### Task details
Using the records below, give again exactly the lines from the line that contains "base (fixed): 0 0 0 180" through the line that contains "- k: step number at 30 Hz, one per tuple", both ends included, and only those.

[Stored entries]
○ ○ ○ ○

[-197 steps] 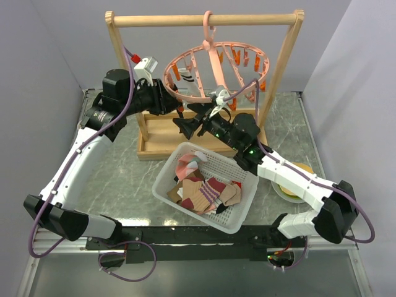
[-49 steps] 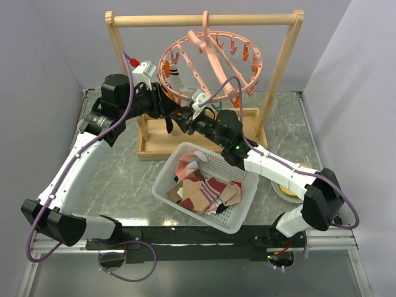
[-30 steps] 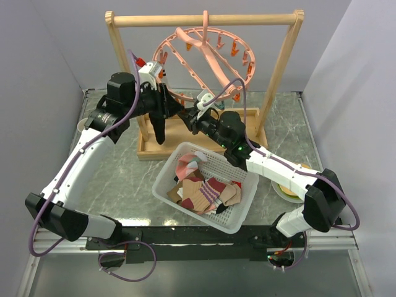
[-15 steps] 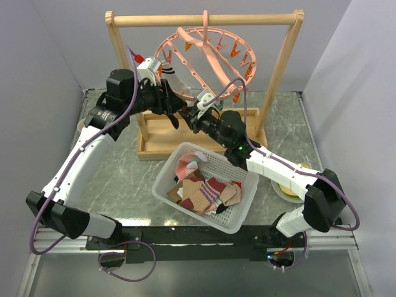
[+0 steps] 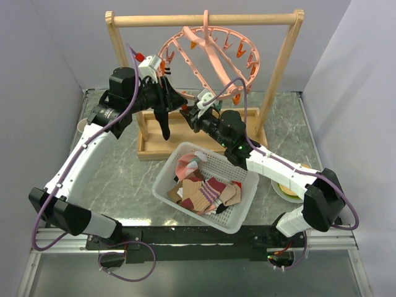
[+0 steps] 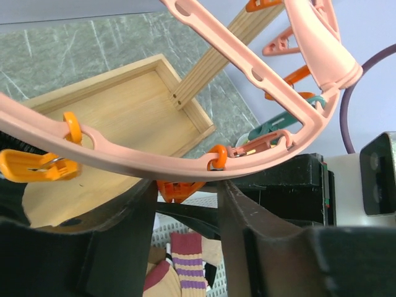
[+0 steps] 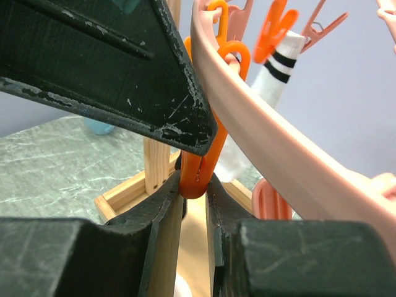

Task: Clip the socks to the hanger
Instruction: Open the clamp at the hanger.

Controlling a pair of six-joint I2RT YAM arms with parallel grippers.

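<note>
Right gripper (image 7: pixel 193 189) pinches an orange clip (image 7: pixel 201 162) on the hanger (image 5: pixel 212 59); left gripper (image 6: pixel 185 195), jaws apart, just left of it, black sock (image 5: pixel 163 124) dangling beneath.

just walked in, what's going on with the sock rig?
The right gripper is pinching an orange clip on the pink ring hanger, tipped on the wooden rack. The left gripper sits at the same rim, a black sock dangling beside it; whether it's clipped I can't tell. One white striped sock already hangs; more wait in the basket.
</note>
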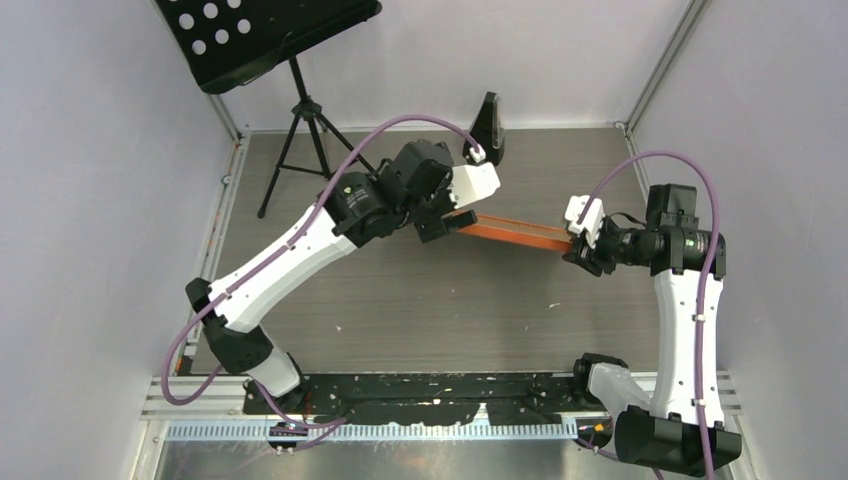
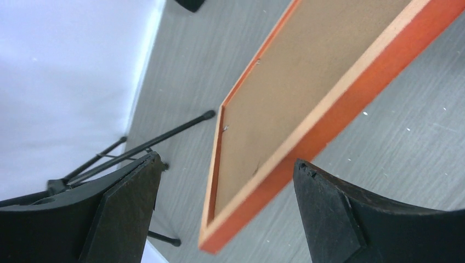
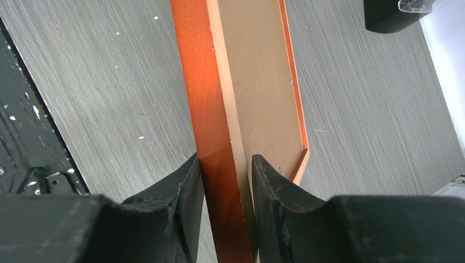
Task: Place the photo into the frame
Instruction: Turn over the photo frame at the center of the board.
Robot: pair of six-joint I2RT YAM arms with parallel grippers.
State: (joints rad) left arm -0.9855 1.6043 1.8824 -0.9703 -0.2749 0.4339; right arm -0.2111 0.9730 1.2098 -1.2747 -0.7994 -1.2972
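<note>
Holding: right gripper [image 3: 226, 164] clamped on frame [image 3: 192, 82] edge, 3 o'clock end.
Left gripper [image 2: 226, 164]: fingers apart, frame's 9 o'clock end between them.
Frame: on edge, brown back [image 2: 307, 71] showing.

The frame [image 3: 211, 109] is glossy copper-orange with a pale tan inner edge. Its backing board [image 2: 307, 71] is plain matte brown. The surface [image 1: 430, 320] is grey with fine wood-grain streaks. The left end effector [image 2: 225, 170] and right end effector [image 3: 225, 164] are black. The music stand [image 1: 260, 35] is black, dotted with round holes.
</note>
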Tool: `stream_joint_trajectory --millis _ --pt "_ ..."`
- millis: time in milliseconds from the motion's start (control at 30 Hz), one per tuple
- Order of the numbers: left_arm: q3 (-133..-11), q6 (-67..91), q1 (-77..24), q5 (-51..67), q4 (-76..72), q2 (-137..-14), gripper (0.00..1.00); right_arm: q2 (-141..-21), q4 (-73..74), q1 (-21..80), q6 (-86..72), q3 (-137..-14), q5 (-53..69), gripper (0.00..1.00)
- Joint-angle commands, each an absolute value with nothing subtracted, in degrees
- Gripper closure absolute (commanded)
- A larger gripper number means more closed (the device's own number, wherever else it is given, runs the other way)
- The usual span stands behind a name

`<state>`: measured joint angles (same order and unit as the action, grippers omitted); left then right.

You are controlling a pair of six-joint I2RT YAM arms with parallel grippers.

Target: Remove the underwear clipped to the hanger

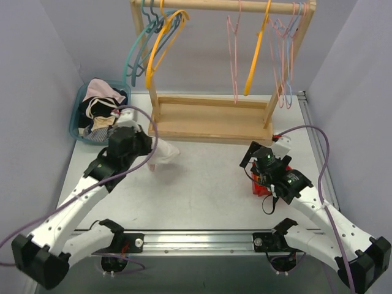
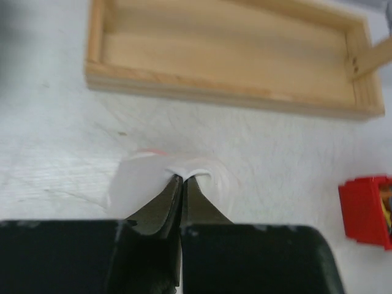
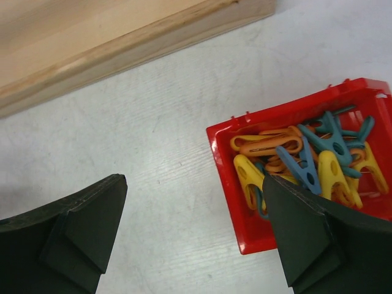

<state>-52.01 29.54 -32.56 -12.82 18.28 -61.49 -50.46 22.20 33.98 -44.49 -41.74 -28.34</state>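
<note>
Now the left gripper [image 2: 182, 179] has its two fingers pressed together, and they pinch a fold of the pale underwear [image 2: 138, 180]. The soft white cloth puffs out on both sides of the finger tips and rests on the tabletop [image 1: 208, 190]. It lies left of the middle of the tabletop, just in front of the near left corner of the wooden rack base [image 2: 226, 92], close to it but not touching it. A bit of pink shows at the far edge of the cloth.

Over on the right side of the tabletop, the right gripper [image 3: 195, 182] has its fingers spread wide apart and holds nothing. It hangs above the near left corner of a red box [image 3: 223, 177]. The box is full of pegs [image 3: 294, 162] in yellow, orange and blue.

Up on the rack's top bar hang bare hangers [image 1: 160, 46] in orange, teal and pink. A blue basket [image 1: 78, 116] sits at the far left corner of the tabletop with a heap of clothes in it.
</note>
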Motion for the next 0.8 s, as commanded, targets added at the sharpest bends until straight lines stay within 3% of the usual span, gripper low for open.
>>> stream_joint_trajectory --millis 0,233,367,633,767 --pt "-53.3 30.1 -26.2 -19.6 23.7 -54.8 0.97 -51.1 17.3 35.7 -41.8 -40.8 -25.1 0.0" --pt "-56.8 31.8 -8.3 -19.6 16.8 -55.4 0.97 -54.4 13.0 40.2 -40.4 -40.8 -22.3 0.0" --pt "-61.4 32.5 4.3 -15.9 7.2 -62.0 0.97 -56.5 10.9 42.0 -39.6 -41.0 -20.7 0.0" --pt "-69.4 34.8 10.1 -10.5 -22.3 -78.1 0.97 -61.7 6.3 42.6 -37.1 -41.6 -17.8 0.0" --pt "-74.5 36.7 11.1 -9.8 -23.7 -89.3 0.97 -63.8 4.9 42.7 -36.0 -41.6 -17.9 0.0"
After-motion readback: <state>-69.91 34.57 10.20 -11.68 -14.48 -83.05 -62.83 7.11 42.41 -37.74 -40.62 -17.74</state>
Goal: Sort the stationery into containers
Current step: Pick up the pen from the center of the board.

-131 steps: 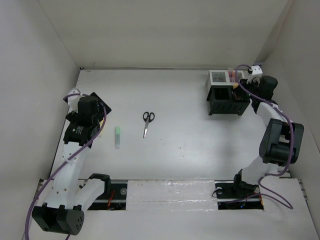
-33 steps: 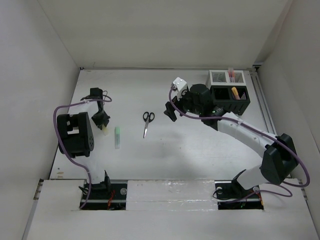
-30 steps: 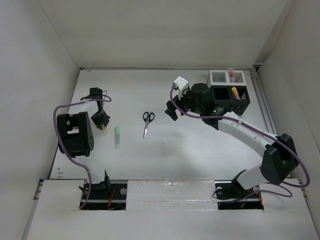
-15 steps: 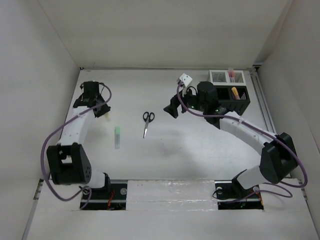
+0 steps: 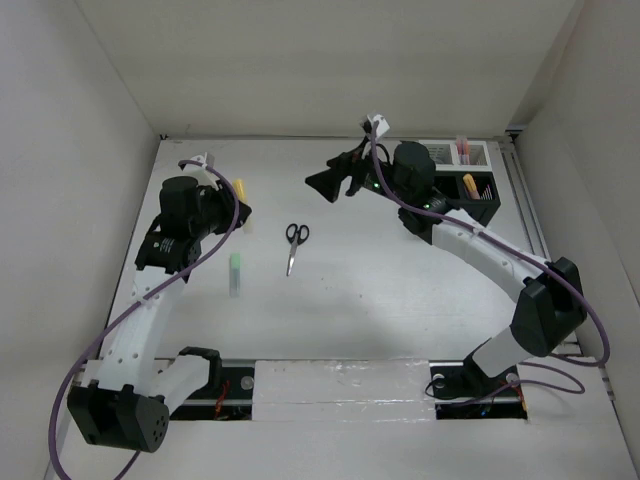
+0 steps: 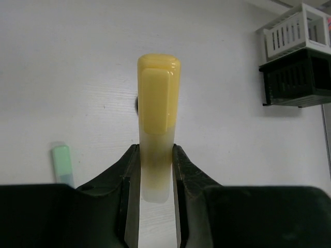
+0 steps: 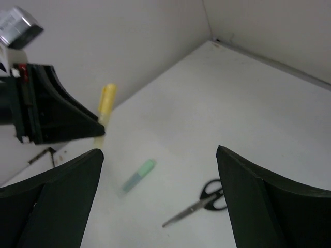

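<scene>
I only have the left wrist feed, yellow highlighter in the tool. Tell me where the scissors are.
Observer: The scissors lie flat on the table, right of the green highlighter, handles toward the far wall.
Operator: Now report the right tool.
Observer: The right tool is open, nothing between its fingers, aimed toward the left arm.
Operator: Give me the organiser's contents.
Observer: An orange highlighter stands in the black organiser.
</scene>
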`<state>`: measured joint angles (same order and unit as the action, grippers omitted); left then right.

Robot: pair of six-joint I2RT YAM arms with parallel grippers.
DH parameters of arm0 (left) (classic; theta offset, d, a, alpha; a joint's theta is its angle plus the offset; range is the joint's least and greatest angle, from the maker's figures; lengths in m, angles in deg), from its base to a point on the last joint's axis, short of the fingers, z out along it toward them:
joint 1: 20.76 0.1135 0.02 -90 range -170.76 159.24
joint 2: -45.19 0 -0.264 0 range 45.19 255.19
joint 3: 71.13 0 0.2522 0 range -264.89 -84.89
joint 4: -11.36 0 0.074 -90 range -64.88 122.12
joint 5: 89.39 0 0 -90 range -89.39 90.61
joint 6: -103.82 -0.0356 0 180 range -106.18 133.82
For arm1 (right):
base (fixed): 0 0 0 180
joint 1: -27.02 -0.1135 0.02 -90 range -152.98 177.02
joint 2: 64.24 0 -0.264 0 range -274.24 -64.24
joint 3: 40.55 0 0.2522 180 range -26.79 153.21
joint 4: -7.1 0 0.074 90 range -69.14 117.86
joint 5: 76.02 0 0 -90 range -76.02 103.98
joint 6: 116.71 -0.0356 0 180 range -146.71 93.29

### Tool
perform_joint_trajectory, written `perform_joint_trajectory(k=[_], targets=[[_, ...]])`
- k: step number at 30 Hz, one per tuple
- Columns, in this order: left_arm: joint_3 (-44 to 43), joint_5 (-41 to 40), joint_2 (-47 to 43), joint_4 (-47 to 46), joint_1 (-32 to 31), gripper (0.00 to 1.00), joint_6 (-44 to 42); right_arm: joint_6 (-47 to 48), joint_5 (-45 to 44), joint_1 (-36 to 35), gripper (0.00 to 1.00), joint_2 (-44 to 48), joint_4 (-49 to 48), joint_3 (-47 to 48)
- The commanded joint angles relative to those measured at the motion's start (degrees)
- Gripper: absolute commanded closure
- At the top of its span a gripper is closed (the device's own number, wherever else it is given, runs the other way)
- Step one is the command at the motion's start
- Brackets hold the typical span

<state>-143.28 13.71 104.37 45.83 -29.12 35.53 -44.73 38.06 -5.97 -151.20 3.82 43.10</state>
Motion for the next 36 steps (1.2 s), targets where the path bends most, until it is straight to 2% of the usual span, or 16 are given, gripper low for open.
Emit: perform_joint_trajectory(k=[1, 6, 10, 23, 31, 32, 35, 36], targets=[[2.92, 4.55, -2.31, -2.60, 0.27, 1.00, -2.29, -3.69, -2.97, -4.70, 0.04, -2.68, -1.17, 7.79], [5.04, 10.18, -5.12, -4.80, 0.27, 1.00, -2.91, -4.83, -10.09, -11.02, 0.07, -8.04, 3.50, 15.53], [5.04, 10.80, -5.65, -5.59, 0.27, 1.00, -2.91, -4.83, -14.22, -14.64, 0.10, -12.34, 7.10, 19.83], [6.10, 17.21, -8.82, -7.35, 0.27, 1.00, -2.91, -5.36, -16.08, -18.33, 0.21, -18.24, 7.63, 22.92], [6.10, 18.36, -8.29, -7.88, 0.27, 1.00, -2.91, -6.41, -14.32, -18.86, 0.39, -19.38, 5.97, 23.98], [6.10, 18.36, -8.29, -7.88, 0.27, 1.00, -2.91, -6.41, -14.32, -18.86, 0.44, -19.39, 5.96, 24.50], [6.10, 18.36, -8.29, -7.88, 0.27, 1.00, -2.91, -6.41, -13.80, -19.39, 0.52, -19.39, 5.96, 24.51], [6.10, 18.36, -7.77, -7.88, 0.27, 1.00, -2.91, -6.41, -13.79, -19.91, 0.60, -19.39, 5.96, 24.51]])
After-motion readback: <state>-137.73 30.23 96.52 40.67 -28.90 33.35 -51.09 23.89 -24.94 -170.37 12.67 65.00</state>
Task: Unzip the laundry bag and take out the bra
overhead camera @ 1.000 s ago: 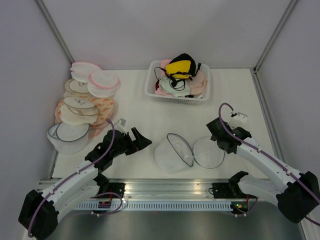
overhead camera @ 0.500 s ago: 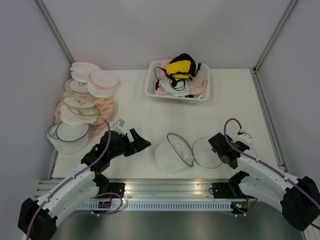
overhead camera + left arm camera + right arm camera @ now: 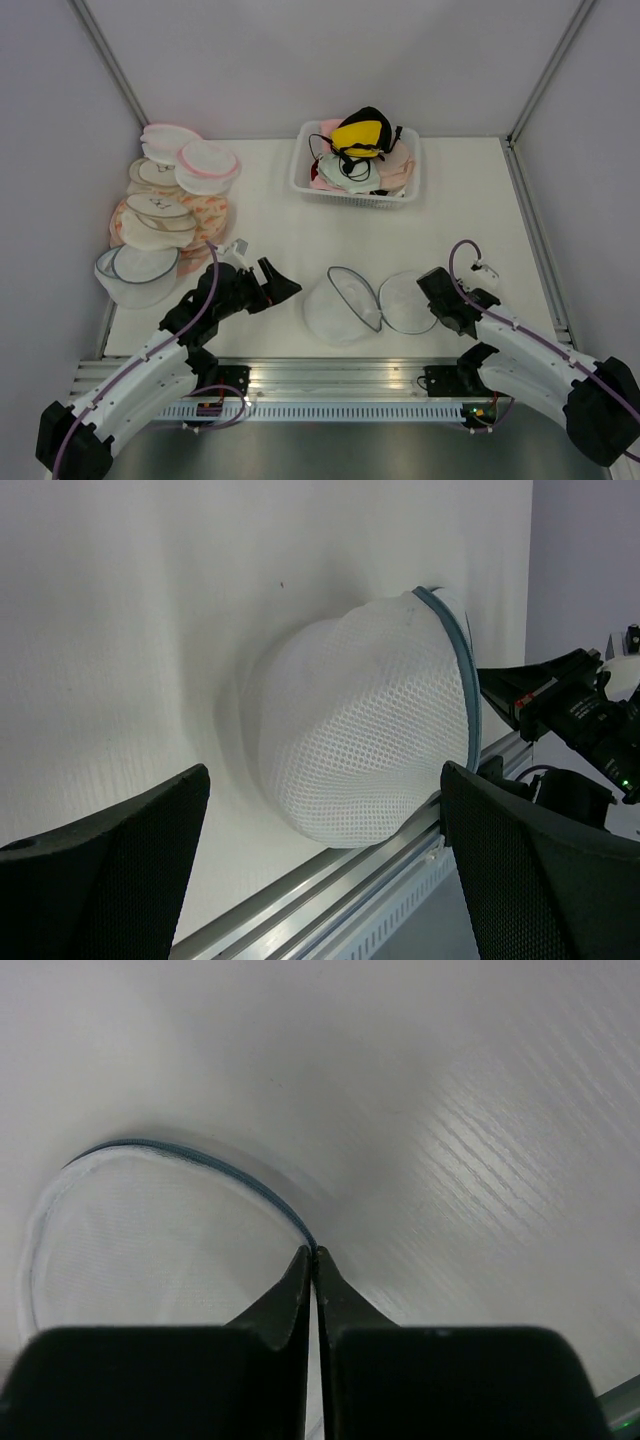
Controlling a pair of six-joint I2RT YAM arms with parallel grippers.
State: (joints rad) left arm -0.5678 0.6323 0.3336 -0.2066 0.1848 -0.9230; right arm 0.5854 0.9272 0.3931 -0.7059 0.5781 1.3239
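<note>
Laundry bag (image 3: 345, 308): found lying open on the table (image 3: 470, 200), lower middle of the top view. A domed mesh half is seen on the left and a flatter round flap on the right. No contents are seen through the mesh.
Bra (image 3: 362, 133): recorded on top of the heap in the white basket (image 3: 345, 198), upper centre of the frame, well apart from the laundry bag.
Basket contents: the yellow bra is uppermost, with pale and pink garments packed beneath it.
Left stack: pink-rimmed round bags (image 3: 195, 158) are piled at the upper left, with beige orange-patterned bags (image 3: 200, 215) under them. A second blue-grey-rimmed mesh bag (image 3: 140, 272) is set at the lower end.
Writing: small dark marks are noted on the beige bags, too small to be read.
Left gripper (image 3: 283, 288): jaws are spread wide with nothing held. It is placed just left of the mesh dome.
Right gripper (image 3: 315, 1255): jaws are pressed together on the blue-grey rim of the flap. Possibly the zipper pull is pinched, but it cannot be made out.
</note>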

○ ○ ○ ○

### Solved exercise
base (fixed): 0 0 0 180
joint 1: -27.02 -0.1135 0.02 -90 range -152.98 177.02
joint 2: 64.24 0 -0.264 0 range -274.24 -64.24
joint 3: 40.55 0 0.2522 180 range -26.79 153.21
joint 4: -7.1 0 0.074 90 range -69.14 117.86
joint 5: 76.02 0 0 -90 range -76.02 103.98
joint 6: 116.71 -0.0356 0 180 range -146.71 93.29

### Tool
perform_joint_trajectory, written `perform_joint_trajectory(k=[_], targets=[[_, ...]])`
- k: step number at 30 Hz, one per tuple

No additional output is expected.